In Figure 4a one can see that the V_nmax reaches the maximum value of 0.89 in the early stages of its formation, i.e., at T = 0.3T₀. Thereafter, between T > 0.3T₀ and T ≤ 2.6T₀, V_nmax gradually decreases. After T = 2.6 T₀, V_nmax enters a rapidly decaying period. All the four-time series in Figure 4 show that the lifetime of A₀ can be divided into three periods: (1) the early turbulence stage (0–0.3T₀), in which the unstable processed is dominated; (2) the slow decaying period (0.3–2.6T₀), which is controlled by inertial instability, to be discussed in section “Internal Factor: Inertial Instability for the Slow Decaying Period”; (3) the rapid decaying period (T > 2.6T₀), which is controlled by eddy–eddy interaction, to be discussed in section “External Factor: Eddy–Eddy Interactions for the Rapid Decaying Period.”

FIGURE 4

Figure 4. Time evolution of (a) maximum relative velocity V_nmax, (b) maximum relative radius R_nmax, (c) local mean relative KE_n, and (d) local mean ellipticity E for A₀, respectively. The red asterisk and the blue asterisk indicate the beginning of A₀ slow and rapid weakening, respectively.

Figure 4b shows that R_nmax of A₀ fluctuates around R_nmax = 1.2 during the slow decaying period (0.3T₀ < T ≤ 2.6T₀). During the slow decaying period, the maximum R_nmax is 1.4, and the minimum R_nmax is 1, which is approximately equal to the radius of the cylinder used in the experiment. In the period of rapid decaying, the maximum velocity of the eddy decays with its radius.

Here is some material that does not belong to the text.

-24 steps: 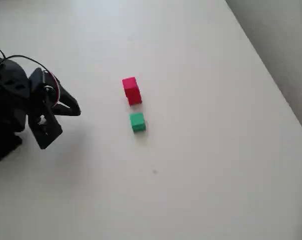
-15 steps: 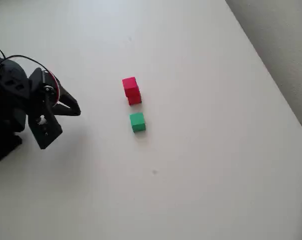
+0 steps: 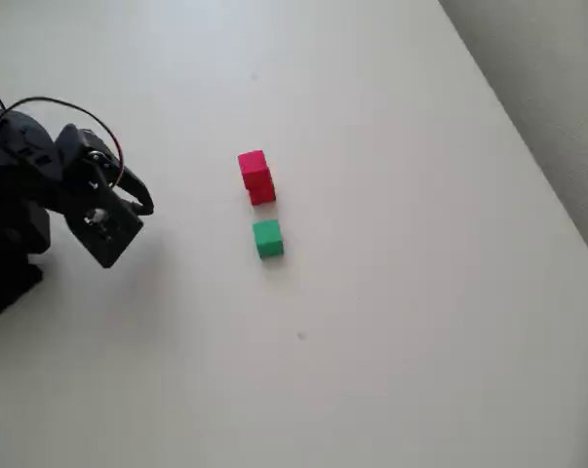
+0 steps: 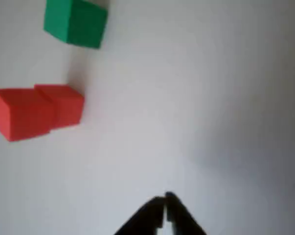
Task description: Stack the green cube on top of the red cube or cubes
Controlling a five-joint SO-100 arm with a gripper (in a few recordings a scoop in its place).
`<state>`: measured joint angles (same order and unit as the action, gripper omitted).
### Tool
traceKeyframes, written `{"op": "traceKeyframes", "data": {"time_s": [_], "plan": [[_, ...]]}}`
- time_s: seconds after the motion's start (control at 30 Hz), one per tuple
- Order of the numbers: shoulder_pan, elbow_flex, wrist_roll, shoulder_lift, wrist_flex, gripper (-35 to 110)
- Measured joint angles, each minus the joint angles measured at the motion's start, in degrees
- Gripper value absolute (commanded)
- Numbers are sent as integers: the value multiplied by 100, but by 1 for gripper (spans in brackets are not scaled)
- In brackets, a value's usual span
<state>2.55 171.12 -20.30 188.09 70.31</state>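
Note:
The green cube (image 3: pixel 267 238) rests on the white table near its middle, just below the red block (image 3: pixel 255 175) in the overhead view. The red block is taller and looks like two red cubes stacked slightly askew. In the wrist view the green cube (image 4: pixel 76 22) lies at the top left and the red block (image 4: pixel 35 111) at the left. My black gripper (image 3: pixel 140 206) hovers at the left of the table, well apart from both, fingers closed together with nothing between them; its tips (image 4: pixel 165 199) show at the bottom of the wrist view.
The white table (image 3: pixel 391 322) runs off at a slanted right edge in the overhead view, with grey floor beyond. My arm's black body (image 3: pixel 11 214) fills the left edge. A tiny dark speck (image 3: pixel 301 335) marks the table below the cubes.
My gripper head has swung and tilted a little toward the right, toward the cubes. The cubes have not moved.

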Motion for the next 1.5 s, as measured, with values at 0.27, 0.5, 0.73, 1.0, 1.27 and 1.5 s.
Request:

From Figure 4c, it can be shown that the maximum value of KE_n of A₀ can reach the value of 0.5. It should be noted that, as discussed above, the KE_n is calculated using normalized velocity, which is normalized by towing speed. The maximum value of KE_n can reach 0.5, that is to say, the area-averaged kinetic energy of A₀ could reach half of the background current.

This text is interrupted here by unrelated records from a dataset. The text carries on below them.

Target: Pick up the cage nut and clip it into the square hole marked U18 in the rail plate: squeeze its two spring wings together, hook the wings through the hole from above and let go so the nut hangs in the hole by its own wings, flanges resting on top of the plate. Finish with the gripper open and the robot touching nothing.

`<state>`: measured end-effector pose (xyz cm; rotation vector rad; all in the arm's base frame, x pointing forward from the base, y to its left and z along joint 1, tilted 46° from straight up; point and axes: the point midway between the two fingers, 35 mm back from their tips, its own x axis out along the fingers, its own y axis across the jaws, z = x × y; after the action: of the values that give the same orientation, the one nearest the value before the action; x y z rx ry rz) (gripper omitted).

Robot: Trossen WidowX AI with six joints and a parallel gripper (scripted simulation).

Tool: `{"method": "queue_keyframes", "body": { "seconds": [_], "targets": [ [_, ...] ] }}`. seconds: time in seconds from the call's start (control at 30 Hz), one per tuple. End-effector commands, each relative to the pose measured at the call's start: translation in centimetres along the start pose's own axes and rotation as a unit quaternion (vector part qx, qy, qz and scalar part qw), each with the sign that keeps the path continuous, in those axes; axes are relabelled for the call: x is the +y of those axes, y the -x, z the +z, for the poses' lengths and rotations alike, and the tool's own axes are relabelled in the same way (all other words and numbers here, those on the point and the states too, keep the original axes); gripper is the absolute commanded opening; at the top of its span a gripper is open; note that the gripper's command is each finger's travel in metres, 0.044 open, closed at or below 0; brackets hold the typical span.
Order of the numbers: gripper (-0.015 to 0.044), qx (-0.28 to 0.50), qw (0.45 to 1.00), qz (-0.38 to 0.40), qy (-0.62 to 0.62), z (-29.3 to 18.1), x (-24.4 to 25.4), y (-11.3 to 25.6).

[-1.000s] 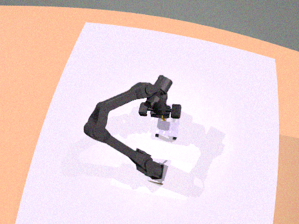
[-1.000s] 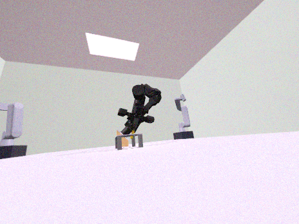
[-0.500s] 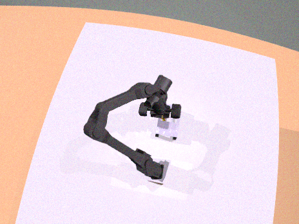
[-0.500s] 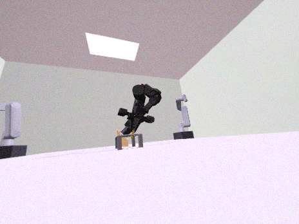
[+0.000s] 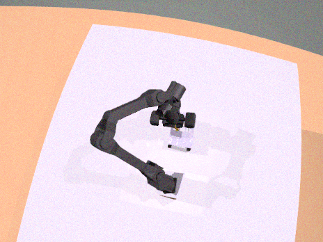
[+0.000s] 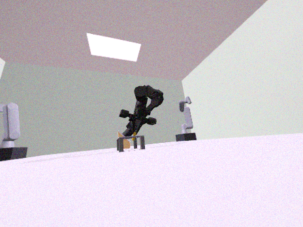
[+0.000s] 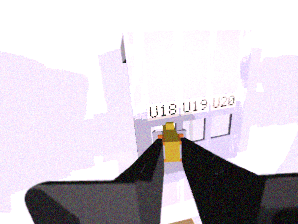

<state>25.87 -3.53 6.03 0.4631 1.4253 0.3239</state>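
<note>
- Tool (image 5: 177, 127) (image 6: 134, 133) (image 7: 172, 142) pinches cage nut (image 5: 177, 128) (image 6: 134, 136) (image 7: 172, 149), presumably keeping its wings squeezed.
- I judge it held over U18 for hooking in.

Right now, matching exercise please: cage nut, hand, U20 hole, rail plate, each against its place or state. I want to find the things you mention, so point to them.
1. cage nut (image 5: 177, 128) (image 6: 134, 136) (image 7: 172, 150)
2. hand (image 5: 176, 127) (image 6: 133, 133) (image 7: 172, 141)
3. U20 hole (image 7: 221, 126)
4. rail plate (image 7: 146, 140)

A. raised on dark legs
B. between the fingertips, at U18
C. shut on a yellow part
D. unfilled, end of the marked row

1-B, 2-C, 3-D, 4-A
</note>
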Motion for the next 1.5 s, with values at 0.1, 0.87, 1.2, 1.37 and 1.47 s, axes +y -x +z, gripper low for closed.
{"method": "queue_keyframes", "body": {
  "seconds": [0.1, 0.87, 1.2, 1.37, 1.47],
  "targets": [
    [0.0037, 0.0, 1.0, -0.006, -0.001, -0.02, 0.0, 0.0],
    [0.0037, 0.0, 1.0, -0.023, -0.002, -0.01, 0.23, -0.05],
    [0.0037, 0.0, 0.999, -0.033, -0.002, -0.01, 0.36, -0.05],
    [0.0037, 0.0, 0.999, -0.037, -0.002, -0.01, 0.4, -0.05],
    [0.0037, 0.0, 0.999, -0.041, -0.002, 0.0, 0.45, -0.04]
  ]
}}
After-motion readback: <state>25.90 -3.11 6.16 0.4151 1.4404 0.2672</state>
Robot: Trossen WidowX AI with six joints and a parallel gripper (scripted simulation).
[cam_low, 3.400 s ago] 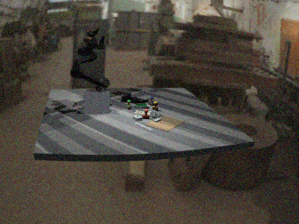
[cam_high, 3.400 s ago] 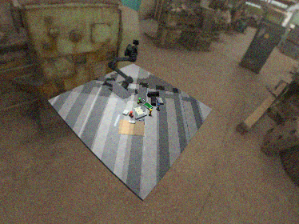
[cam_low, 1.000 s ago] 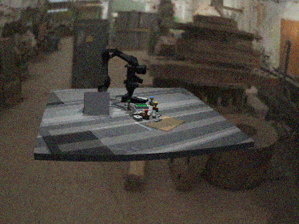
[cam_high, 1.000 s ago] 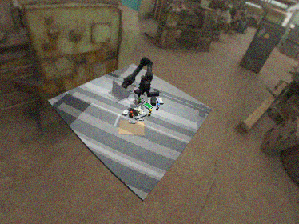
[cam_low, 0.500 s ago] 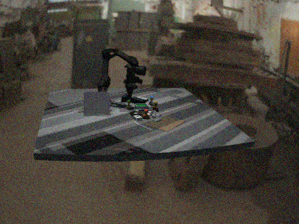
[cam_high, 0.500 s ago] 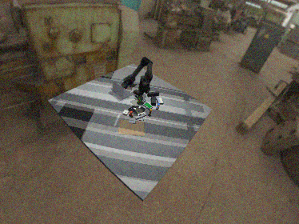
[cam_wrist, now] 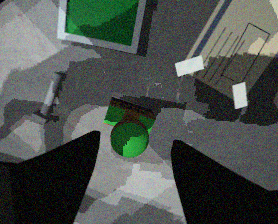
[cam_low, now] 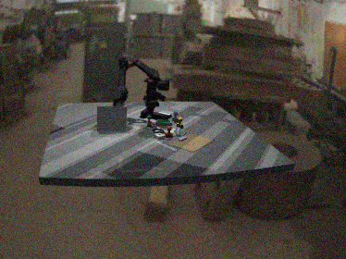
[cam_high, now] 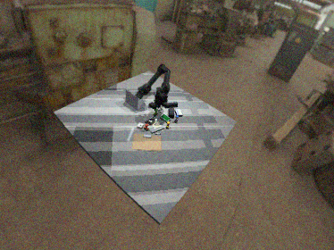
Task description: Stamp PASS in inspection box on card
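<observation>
A stamp with a round green knob (cam_wrist: 129,142) stands between the fingertips in the wrist view. My gripper (cam_wrist: 136,142) is open, with a gap on both sides of the knob; I cannot tell how high it is above it. The stamp's lettering is hidden. The green ink pad (cam_wrist: 102,20) (cam_high: 164,117) (cam_low: 163,122) in its pale frame lies beyond the stamp, at the top of the wrist view. The cream card (cam_wrist: 242,20) with a blue stripe and a thin outlined box is at the upper right, with white tabs at its edge.
A grey upright panel (cam_high: 134,100) (cam_low: 111,119) stands near the arm. Red (cam_low: 169,129), yellow (cam_low: 180,119) and blue (cam_low: 176,114) knobs stand around the pad. A tan sheet (cam_high: 146,143) (cam_low: 191,142) lies nearer the front. A small grey rod-like part (cam_wrist: 50,97) lies left of the stamp.
</observation>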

During the early stages of the eddy formation, the eddy velocity is slow and highly unstable, concurrent with a strong variability of its form (“elliptical pumping”). The island boundary layer strongly interacts with the eddy during its formation. After shedding from the island, the eddy vorticity holds its elliptical for a while. After A₀ starts decaying slowly (0.3T₀ < T ≤ 2.6T₀), the eddy elliptical shape (E) is small (Figure 4d), whereas during its last stages (T > 2.6T₀), the ellipticity increases rapidly, suggesting that the anticyclone becomes severely deformed. Nevertheless, the main difference between the early and last stages of the eddy formation is that during its turbulent birth, pumping might occur inducing strong vertical motions before shedding takes place, whereas at the end of its life, the “eddy pumping” no longer occurs (Casella et al., 2014; Meunier et al., 2018; Perfect et al., 2018).

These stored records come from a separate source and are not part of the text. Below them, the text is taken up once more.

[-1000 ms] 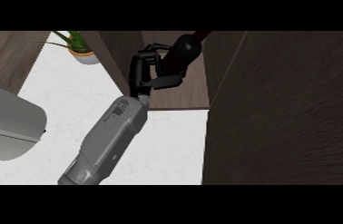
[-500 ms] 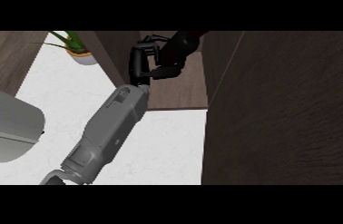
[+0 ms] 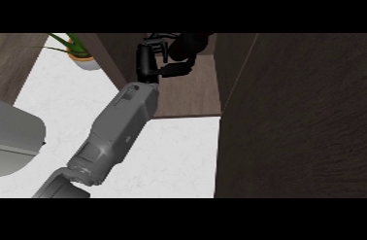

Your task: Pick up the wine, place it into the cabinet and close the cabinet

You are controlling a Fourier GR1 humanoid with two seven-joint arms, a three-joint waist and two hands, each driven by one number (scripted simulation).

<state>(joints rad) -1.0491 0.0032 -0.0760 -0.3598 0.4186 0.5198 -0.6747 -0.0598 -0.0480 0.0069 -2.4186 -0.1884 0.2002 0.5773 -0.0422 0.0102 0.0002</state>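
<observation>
Look to the upper middle of the frame: your one visible hand (image 3: 154,59) is reaching into the open cabinet (image 3: 190,91), and its black fingers and thumb are curled round the wine (image 3: 188,43). The bottle is dark and sits at the very top of the view, over the cabinet's brown floor, partly hidden by the fingers (you cannot tell whether its base touches the shelf). It looks tilted, with its upper part cut off by the frame's edge.

The grey forearm (image 3: 114,132) runs from the lower left up to the cabinet mouth, crossing the white surface (image 3: 179,156). You cannot tell from this view alone which arm it is; it enters from the left side of the frame's lower edge.

A large dark wooden panel (image 3: 294,117) fills the right half of the frame, beside the opening. At upper left a potted plant (image 3: 79,52) stands on the surface, just beside the cabinet's left wall. A grey rounded object (image 3: 18,142) shows at the left edge.
</observation>
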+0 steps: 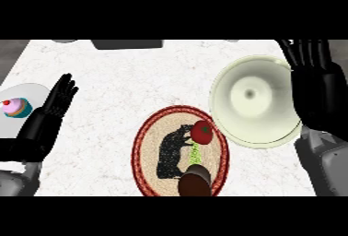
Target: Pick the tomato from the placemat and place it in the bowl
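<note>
The tomato lies on the round placemat, at its upper right edge, just beside the bowl. A dark brown thing sits at the lower edge of the placemat. The bowl stands right of the placemat on the desk. The right robot hand is open over the bowl's right rim. The left robot hand is open, far left of the placemat, near a cupcake on a plate.

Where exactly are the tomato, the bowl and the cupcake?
tomato (202, 132), head view, on its red skin.
bowl (234, 73), head view, on its pale inner wall, upper left.
cupcake (15, 109), head view, on its pink frosting.
</note>
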Tool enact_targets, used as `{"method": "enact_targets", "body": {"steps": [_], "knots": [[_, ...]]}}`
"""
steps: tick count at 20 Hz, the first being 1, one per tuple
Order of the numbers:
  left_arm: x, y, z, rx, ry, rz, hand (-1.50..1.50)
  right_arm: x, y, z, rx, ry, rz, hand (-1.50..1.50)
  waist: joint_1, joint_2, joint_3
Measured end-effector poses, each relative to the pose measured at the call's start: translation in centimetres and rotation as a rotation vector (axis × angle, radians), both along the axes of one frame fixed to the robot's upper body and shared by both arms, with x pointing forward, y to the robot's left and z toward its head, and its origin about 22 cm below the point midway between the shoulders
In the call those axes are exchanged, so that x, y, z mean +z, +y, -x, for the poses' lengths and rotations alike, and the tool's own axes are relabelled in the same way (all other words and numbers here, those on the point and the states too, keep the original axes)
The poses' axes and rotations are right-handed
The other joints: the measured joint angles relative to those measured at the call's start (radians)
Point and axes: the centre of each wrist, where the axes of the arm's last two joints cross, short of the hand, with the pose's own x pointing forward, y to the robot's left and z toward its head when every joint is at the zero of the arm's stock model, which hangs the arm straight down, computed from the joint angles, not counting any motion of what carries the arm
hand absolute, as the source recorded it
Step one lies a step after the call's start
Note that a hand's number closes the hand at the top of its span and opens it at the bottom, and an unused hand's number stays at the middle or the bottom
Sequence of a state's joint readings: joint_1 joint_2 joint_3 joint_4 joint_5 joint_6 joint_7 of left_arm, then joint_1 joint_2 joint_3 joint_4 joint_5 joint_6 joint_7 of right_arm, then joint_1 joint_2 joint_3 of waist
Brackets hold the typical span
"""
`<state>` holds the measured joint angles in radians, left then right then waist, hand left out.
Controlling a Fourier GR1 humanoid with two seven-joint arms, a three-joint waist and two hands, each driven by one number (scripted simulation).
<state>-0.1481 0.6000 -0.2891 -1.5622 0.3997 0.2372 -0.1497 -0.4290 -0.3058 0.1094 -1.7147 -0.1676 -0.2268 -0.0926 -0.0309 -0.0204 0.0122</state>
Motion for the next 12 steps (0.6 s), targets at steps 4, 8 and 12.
{"method": "enact_targets", "body": {"steps": [4, 8, 12], "knots": [[-0.2, -1.2, 0.1, 0.012, 0.012, 0.019, 0.00, -3.9, 1.4, 0.6, -0.044, 0.225, -0.053, 1.50, 0.017, 0.013, -0.008], [-1.2, -1.9, 0.2, 0.043, 0.058, 0.051, 0.00, -9.7, 1.4, 1.4, -0.211, 0.508, 0.036, -1.50, 0.012, 0.028, -0.020], [-2.0, -3.0, 0.4, 0.071, 0.102, 0.090, 0.00, -12.6, 3.3, 3.3, -0.485, 0.551, -0.139, -1.50, -0.004, 0.021, -0.015]]}}
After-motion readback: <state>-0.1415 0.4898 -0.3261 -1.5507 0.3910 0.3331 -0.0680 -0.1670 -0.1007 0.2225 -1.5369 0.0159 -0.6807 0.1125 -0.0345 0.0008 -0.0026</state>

In the following two sections, we examine the potential mechanisms causing the eddy decaying: inertial instability and eddy–eddy interaction.

Internal Factor: Inertial Instability for the Slow Decaying Period

The Rayleigh criterion is used to determine whether or not inertial instability occurs (Rayleigh, 1916; Kloosterziel and Van Heijst, 1991; Mutabazi et al., 1992). The Rayleigh criterion is a sufficient condition for the inertial instability for an eddy, which can be expressed as:

$$\mathrm{\chi }\left(r\right)=\left[\mathrm{\zeta }+f\right]\left[\frac{2V\left(r\right)}{r}+f\right]<0(5)$$

where V(r) is the azimuth velocity V(r) is negative (positive) for the clockwise (counter-clockwise) flow, r is the radius of the eddy. The inertial instability can induce three-dimensional turbulence in the edge of anticyclonic eddies (Kloosterziel et al., 2007), which can weaken the intensity of the anticyclones (Dong et al., 2007). However, the Rayleigh criterion does not takes into account the stratification and the dissipation. The stratification induces a low wavenumber cutoff (confining the instability to wavelengths below a threshold) for the inertial instability of jets (Plougonven and Zeitlin, 2009) or circular eddies (Billant and Gallaire, 2005; Kloosterziel et al., 2007; Lazar et al., 2013a). Short vertical wavelength perturbations are also damped by the vertical dissipation, reducing their growth rate. Hence, new marginal stability criterions, taking into account the dissipation, were proposed recently (Lazar et al., 2013a; Yim et al., 2019). Moreover, stability analysis have investigated the impact of the baroclinic structure on the inertial instability of vortices (Lahaye and Zeitlin, 2015; Mahdinia et al., 2017; Yim et al., 2019). Nevertheless, the results of Yim et al. (2019) reveal that the growth rates and the marginal stability limit of the centrifugal modes are close to those calculated for an equivalent barotropic columnar eddy.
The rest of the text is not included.